But Lady Clara ignored her mother, and signaled her maid to help her out of her dressing gown. Lady Warford sank onto a chair and glowered over the proceedings as Marcelline and the maid dressed Lady Clara.

Then Lady Clara moved to study herself in the horse-dressing glass.

“Oh,” she said. “Oh, my goodness.”

The maid stood, her fist to her mouth.

Lady Warford stared.

Marcelline’s creation comprised a white crape robe over a white satin under-dress. The neckline, cut very low, displayed Lady Clara’s smooth shoulders and bosom to great advantage, and the soft white enhanced the translucency of her complexion. Marcelline had kept the embellishments simple and spare, to better showcase the magnificent cut of the dress and the perfection of the drapery, particularly the graceful folds of the bodice. A few judiciously placed papillon bows adorned the very short, very full sleeves and trimmed the edges of the robe where it opened over the satin under-dress. The robe was delicately embroidered in gold, silver, and black sprigs. The style was not French, but it was just dashing enough to be not completely English.

Most important, though, the dress became the wearer. No, it was more than merely becoming. It made Lady Clara’s beauty almost unbearable.

Lady Clara could see that.

Her maid could see that.

Even her mother could see that.

The dressing room’s silence was profound.
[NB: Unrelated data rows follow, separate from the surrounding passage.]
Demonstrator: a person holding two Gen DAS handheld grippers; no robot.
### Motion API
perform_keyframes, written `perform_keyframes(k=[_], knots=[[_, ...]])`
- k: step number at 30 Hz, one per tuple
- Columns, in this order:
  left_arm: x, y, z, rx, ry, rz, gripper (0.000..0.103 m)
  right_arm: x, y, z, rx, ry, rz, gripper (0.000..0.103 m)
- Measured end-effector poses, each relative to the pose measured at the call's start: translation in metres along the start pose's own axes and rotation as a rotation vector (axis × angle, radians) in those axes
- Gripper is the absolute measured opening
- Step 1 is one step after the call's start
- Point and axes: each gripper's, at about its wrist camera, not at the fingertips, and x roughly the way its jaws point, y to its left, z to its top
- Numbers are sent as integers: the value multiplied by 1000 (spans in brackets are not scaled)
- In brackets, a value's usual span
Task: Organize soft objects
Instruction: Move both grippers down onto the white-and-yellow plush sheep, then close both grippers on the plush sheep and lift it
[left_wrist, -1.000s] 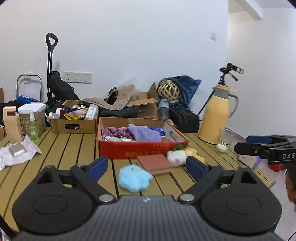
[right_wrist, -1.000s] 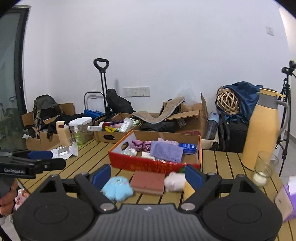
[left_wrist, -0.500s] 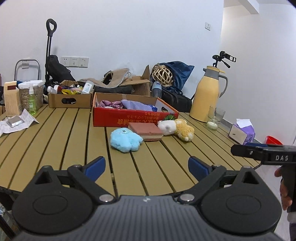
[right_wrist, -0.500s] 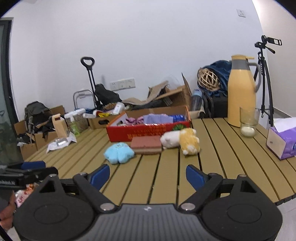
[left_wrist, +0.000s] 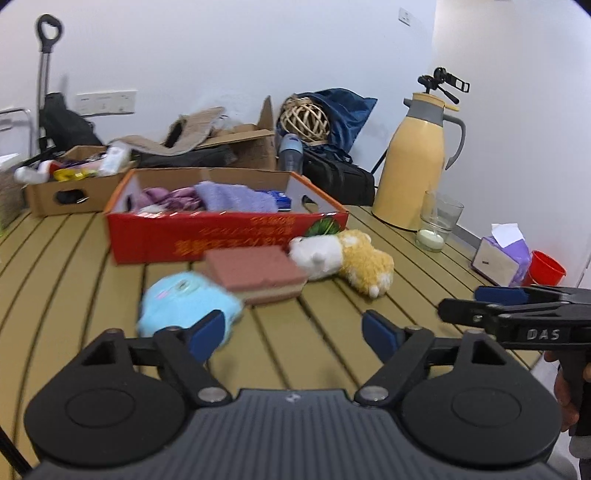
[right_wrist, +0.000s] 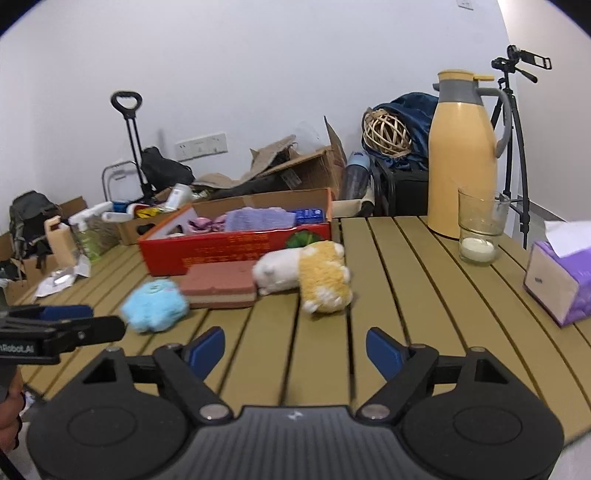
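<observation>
thermos: yellow thermos jug (right_wrist: 461, 155), grey collar and handle, upright at far right of tabletop (right_wrist: 406, 295)
glass: clear glass (right_wrist: 478, 229) with white candle in the bottom, just in front of thermos
tissue box: purple tissue box (right_wrist: 561, 280), white tissue sticking up, near right tabletop edge
tripod: black tripod (right_wrist: 513, 110) behind thermos, off the tabletop
wicker ball: wicker ball (left_wrist: 304, 122) resting on blue cloth by the wall
bucket: red bucket (left_wrist: 546, 266) beyond right edge
trolley: black trolley handle (right_wrist: 127, 107) at the wall, left

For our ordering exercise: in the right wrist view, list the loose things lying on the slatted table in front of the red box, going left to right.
Fluffy light-blue plush toy → flat pink-and-tan sponge block → white-and-yellow plush animal.
</observation>
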Motion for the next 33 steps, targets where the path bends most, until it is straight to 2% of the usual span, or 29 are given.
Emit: perform_keyframes(k=[2, 4, 8, 10, 11, 16, 17, 19, 21, 22, 24, 25, 27, 29, 32, 33], knots=[[22, -2, 9, 6, 7, -10, 82, 24, -7, 10, -6, 19, 5, 78], [47, -2, 16, 4, 10, -17, 77, 47, -13, 20, -12, 31, 13, 77], [88, 1, 21, -10, 44, -27, 65, 96, -17, 34, -42, 61, 6, 67], [99, 4, 21, -13, 53, -28, 60, 114, -20, 37, -38, 66, 5, 65], [103, 5, 20, -19, 48, -33, 60, 122, -22, 38, -31, 70, 1, 60], [110, 10, 13, -48, 39, -57, 60, 145, -33, 32, 28, 58, -4, 52], [110, 10, 12, -53, 38, -61, 60, 146, -35, 31, 51, 57, 16, 44], [106, 14, 10, -66, 37, -69, 60, 141, -34, 28, 75, 64, 18, 44], [98, 25, 9, -100, 28, -80, 62, 123, -16, 24, 34, 94, -12, 43], [94, 29, 9, -114, 22, -79, 62, 110, -5, 20, 17, 90, 32, 43], [86, 41, 10, -154, 0, -49, 63, 90, 12, 10, 13, 112, 206, 41], [83, 44, 10, -168, -8, -45, 63, 85, 19, 7, 10, 130, 253, 41], [75, 51, 9, -194, -15, -65, 63, 72, 24, 4, 13, 123, 229, 43], [71, 54, 7, -217, -16, -97, 65, 61, 15, 9, 54, 65, 217, 46], [71, 48, 5, -253, 13, -172, 71, 64, -6, 18, 124, -9, 143, 63], [71, 45, 3, -258, 27, -199, 73, 73, -10, 22, 122, -3, 130, 63]])
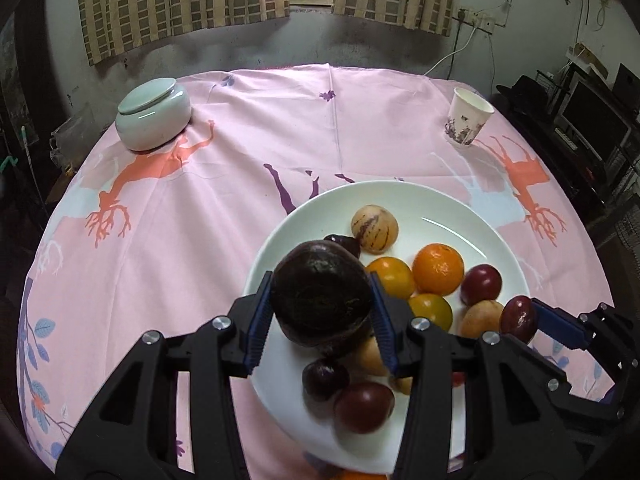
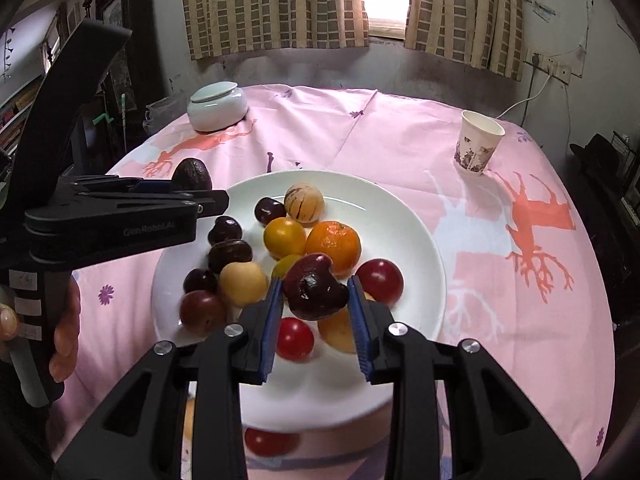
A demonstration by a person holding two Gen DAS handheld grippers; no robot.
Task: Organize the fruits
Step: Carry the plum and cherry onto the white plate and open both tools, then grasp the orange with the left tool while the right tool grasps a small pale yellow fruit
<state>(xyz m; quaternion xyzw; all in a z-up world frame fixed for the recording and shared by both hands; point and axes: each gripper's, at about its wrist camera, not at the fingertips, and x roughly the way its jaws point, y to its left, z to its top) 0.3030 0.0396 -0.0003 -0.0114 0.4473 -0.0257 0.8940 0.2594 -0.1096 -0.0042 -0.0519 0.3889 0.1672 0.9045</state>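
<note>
A white plate (image 1: 448, 208) (image 2: 404, 216) holds several fruits: an orange (image 1: 438, 269) (image 2: 334, 246), yellow, pale and dark red ones, and a striped tan fruit (image 1: 374, 226) (image 2: 304, 202). My left gripper (image 1: 320, 306) is shut on a large dark avocado (image 1: 322, 294) above the plate's left side; it also shows in the right wrist view (image 2: 192, 175). My right gripper (image 2: 316, 300) is shut on a dark red fruit (image 2: 314, 286) above the plate's near side; it shows in the left wrist view (image 1: 519, 318).
A pale green lidded jar (image 1: 154, 114) (image 2: 218, 106) stands at the table's far left. A paper cup (image 1: 466, 116) (image 2: 478, 142) stands at the far right. A pink printed cloth (image 1: 240, 160) covers the table. A red fruit (image 2: 272, 442) lies off the plate's near rim.
</note>
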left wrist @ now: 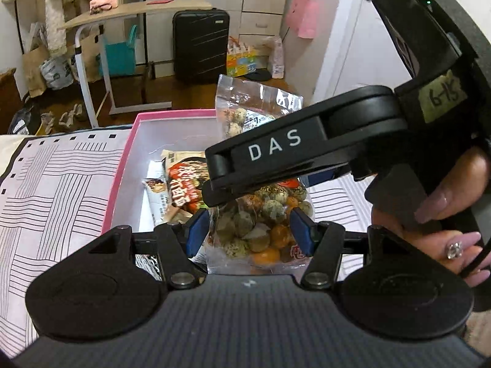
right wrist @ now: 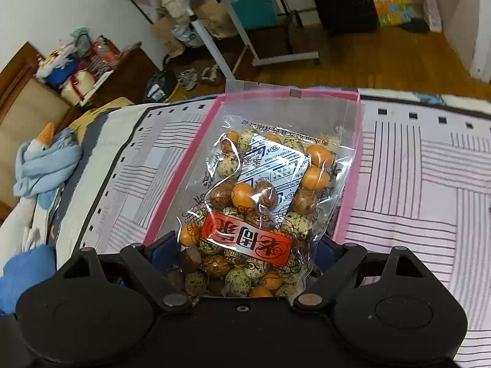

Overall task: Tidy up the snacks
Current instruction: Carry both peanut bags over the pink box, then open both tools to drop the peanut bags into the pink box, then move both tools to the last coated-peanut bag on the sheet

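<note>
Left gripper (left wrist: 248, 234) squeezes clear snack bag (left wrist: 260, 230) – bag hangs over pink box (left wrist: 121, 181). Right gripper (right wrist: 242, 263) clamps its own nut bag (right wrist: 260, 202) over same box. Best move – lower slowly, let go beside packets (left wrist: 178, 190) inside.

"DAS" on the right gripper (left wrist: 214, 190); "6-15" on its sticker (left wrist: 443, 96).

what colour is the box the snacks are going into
Pink outside, white inside. The box shows best in the left wrist view.
</note>
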A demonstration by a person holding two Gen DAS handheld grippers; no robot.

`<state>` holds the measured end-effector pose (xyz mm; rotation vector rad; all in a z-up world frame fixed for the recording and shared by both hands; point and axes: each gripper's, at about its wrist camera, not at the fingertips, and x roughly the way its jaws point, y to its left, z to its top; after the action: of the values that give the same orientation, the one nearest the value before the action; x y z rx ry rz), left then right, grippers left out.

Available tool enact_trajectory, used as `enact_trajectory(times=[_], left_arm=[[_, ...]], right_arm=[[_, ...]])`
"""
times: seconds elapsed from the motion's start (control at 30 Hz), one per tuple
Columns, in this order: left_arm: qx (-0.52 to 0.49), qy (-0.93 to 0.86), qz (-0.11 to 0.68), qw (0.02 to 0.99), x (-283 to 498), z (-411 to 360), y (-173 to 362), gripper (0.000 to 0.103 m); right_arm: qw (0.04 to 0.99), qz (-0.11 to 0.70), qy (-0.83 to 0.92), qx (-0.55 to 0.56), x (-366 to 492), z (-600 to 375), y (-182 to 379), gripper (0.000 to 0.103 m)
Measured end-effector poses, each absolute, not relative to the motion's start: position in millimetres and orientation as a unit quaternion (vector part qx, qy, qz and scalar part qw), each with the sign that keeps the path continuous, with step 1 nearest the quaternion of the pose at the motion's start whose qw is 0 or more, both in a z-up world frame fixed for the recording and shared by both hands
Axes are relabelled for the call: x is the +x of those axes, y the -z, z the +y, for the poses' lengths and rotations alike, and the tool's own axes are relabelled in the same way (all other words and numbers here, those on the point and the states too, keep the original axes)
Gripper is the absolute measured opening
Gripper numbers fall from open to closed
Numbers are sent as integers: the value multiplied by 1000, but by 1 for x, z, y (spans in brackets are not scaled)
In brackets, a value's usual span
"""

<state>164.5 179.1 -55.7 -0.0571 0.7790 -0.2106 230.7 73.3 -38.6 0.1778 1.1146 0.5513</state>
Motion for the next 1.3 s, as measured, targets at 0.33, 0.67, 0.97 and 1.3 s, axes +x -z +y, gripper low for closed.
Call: enact_trajectory(times=[0.33, 0.67, 0.97, 1.3], left_arm=[[-63, 92, 398, 911, 186, 197, 86, 58], [-47, 76, 396, 914, 164, 193, 63, 58], [-11, 102, 384, 918, 135, 159, 22, 59], [1, 167, 359, 918, 139, 87, -6, 60]], right_arm=[[806, 530, -252, 73, 231, 80, 51, 92], [827, 498, -257, 52, 206, 65, 5, 92], [850, 467, -238, 47, 174, -1, -35, 92], [879, 437, -154, 111, 161, -156, -53, 92]])
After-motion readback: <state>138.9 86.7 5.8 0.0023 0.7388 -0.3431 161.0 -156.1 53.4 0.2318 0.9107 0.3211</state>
Marcelline let them stare while she studied her handiwork. Thanks to her fanaticism about measurements, the fit was nearly perfect. She wouldn’t have to take the hem up or down. The neckline needed a little work in order to lie perfectly smoothly across the back. The puffs Davis had provided weren’t large enough to support the sleeves properly. But these and a few other very minor matters were easily corrected. Marcelline quickly set about making the adjustments.

When the technical work was done, she guided Davis in adding the finishing touches: a silver and gold wreath set just so to frame the plaited knot of her ladyship’s hair, heavy gold earrings, a gauze scarf. White silk slippers and white kid gloves embroidered in silver and gold silk finished the ensemble.

All of this took nearly an hour, while Lady Warford grew increasingly impatient, muttering about the time. She gave Marcelline scarcely a minute to admire her masterpiece. She’d made them late for dinner, Lady War-ford complained, and swept Lady Clara out of the dressing room without another word.

No thanks, certainly.

Davis admitted gruffly that her mistress looked very well, indeed. Then she ushered Marcelline down the backstairs like a dirty secret, and back to the tradesman’s entrance.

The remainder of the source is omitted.